## [Exercise details]
Look over the material below and count the lines that include "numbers". Give only the total.

## [Data shown]
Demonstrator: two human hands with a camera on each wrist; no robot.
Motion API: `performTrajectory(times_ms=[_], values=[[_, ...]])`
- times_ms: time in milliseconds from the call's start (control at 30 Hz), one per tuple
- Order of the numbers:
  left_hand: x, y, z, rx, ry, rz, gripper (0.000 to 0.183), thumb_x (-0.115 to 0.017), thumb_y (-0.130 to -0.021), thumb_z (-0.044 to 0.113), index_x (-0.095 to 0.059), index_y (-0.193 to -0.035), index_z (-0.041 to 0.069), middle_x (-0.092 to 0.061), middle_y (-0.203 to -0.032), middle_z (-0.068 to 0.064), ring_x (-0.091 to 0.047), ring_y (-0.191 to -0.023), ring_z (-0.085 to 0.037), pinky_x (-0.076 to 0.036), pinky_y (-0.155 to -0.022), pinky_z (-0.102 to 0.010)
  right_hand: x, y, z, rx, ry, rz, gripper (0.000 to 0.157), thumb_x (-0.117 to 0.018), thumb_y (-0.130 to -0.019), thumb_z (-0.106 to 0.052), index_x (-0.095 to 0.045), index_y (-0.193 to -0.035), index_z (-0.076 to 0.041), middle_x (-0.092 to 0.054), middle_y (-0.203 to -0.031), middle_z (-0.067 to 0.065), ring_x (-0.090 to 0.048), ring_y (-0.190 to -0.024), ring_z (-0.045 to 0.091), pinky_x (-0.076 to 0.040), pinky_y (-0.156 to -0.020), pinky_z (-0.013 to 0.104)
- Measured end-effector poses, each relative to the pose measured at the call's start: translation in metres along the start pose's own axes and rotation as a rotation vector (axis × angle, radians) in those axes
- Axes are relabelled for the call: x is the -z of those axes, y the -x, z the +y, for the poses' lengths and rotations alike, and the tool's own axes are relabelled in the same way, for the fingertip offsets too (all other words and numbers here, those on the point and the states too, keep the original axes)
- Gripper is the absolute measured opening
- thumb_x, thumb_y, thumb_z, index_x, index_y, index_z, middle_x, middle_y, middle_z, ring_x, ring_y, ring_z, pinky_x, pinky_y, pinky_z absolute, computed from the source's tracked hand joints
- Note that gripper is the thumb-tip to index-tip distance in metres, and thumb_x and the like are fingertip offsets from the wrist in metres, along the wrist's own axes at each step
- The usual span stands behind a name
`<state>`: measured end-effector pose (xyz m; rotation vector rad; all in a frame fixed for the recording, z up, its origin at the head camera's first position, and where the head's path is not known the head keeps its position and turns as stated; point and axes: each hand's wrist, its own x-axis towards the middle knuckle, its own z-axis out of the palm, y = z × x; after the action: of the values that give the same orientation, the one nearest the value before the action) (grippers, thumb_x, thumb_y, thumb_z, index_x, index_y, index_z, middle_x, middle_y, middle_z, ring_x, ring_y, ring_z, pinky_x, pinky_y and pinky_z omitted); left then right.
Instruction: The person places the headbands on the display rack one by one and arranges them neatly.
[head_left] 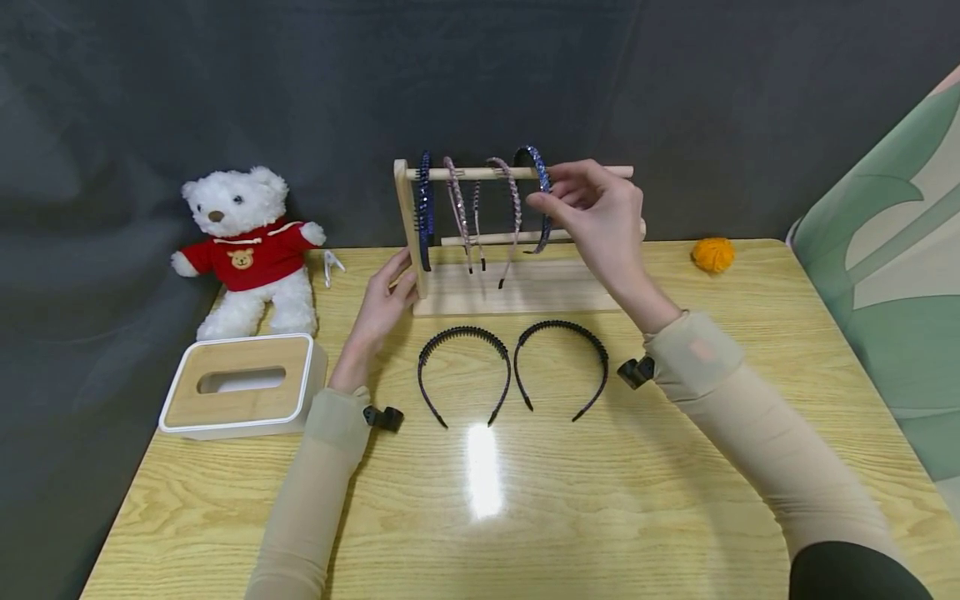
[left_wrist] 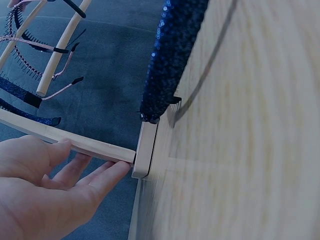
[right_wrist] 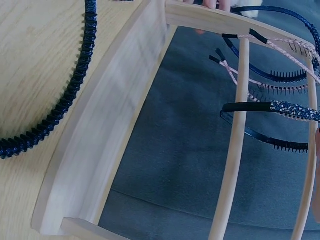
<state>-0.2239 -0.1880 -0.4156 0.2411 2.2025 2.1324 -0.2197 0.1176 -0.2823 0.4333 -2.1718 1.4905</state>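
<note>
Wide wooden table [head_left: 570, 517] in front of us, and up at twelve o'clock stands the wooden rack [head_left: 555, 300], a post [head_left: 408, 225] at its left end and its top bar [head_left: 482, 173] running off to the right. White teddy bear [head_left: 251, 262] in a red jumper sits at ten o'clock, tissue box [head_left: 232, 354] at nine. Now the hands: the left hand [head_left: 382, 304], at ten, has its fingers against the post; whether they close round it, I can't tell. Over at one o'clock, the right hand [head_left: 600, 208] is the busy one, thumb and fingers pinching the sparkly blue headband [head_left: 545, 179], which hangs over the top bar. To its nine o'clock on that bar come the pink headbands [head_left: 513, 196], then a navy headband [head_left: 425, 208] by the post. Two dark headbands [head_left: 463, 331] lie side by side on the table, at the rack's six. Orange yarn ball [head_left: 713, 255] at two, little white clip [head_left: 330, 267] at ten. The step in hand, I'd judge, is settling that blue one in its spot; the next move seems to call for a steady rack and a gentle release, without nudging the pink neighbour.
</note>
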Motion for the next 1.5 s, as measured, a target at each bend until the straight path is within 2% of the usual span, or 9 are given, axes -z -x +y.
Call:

## [Answer area]
2